Joey Smith, who with his father is contending in a lawsuit with Mark Smith, said the apartment complex — which was part of the original master plan for the subdivision — “has taken a lot longer than we expected… We’re now on the last leg.”

He then accused Mark Smith of repeatedly filing complaints with the city-county code enforcement agency against him and his father.

Doug Smith described Villages of Falls Creek as “a different kind of product.”

He also said the subdivision was made marketable in the mid-2000s in part because of its proximity to the then-new Anne Mason and Royal Spring schools — a feature lost when the Scott County School District offered open enrollment, reducing the neighborhood-school attractiveness.

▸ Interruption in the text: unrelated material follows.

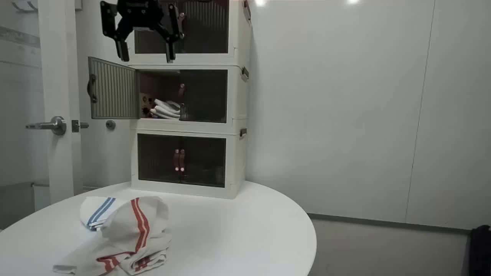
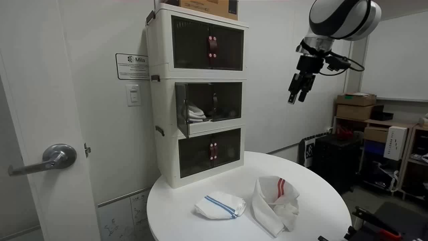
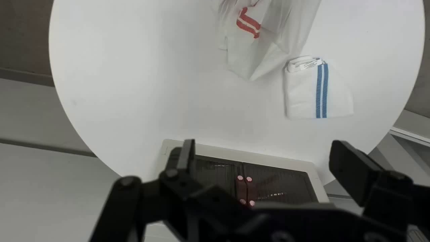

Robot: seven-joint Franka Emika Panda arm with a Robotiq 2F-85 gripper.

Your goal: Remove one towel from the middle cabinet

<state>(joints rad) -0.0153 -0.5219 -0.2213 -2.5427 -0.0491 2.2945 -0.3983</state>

He then turned his ire on Mark Smith, whom he described as “the illustrious candidate for county judge-executive.”

He accused Mark Smith of dumping raw sewage from another development, prompting Mark Smith to ask commission attorney Charlie Perkins whether Doug Smith’s comments were germane to the Villages of Falls Creek request.

“We really do need to stay on the subject matter,” Perkins ruled.

The commission then voted to postpone action on the proposal to allow Doug and Joey Smith time to prepare a revision of the master plan.

Voting for the postponement were commission Vice Chair Mark Sulski, Regina Mizell, Steve Smith, Jeff Caldwell and Billy Cannon. Frank Wiseman was opposed. Chair Rob Jones recused himself from the discussion. Byron Moran was absent.

In other action, consideration of the proposed Betty Yancey Griffith Trust development just north of Anne Mason Elementary School was postponed at the applicant’s request.

The commission’s staff had found a variety of problems and discrepancies in the proposal submitted to the agency and planned to recommend its consideration be postponed until the issues were corrected.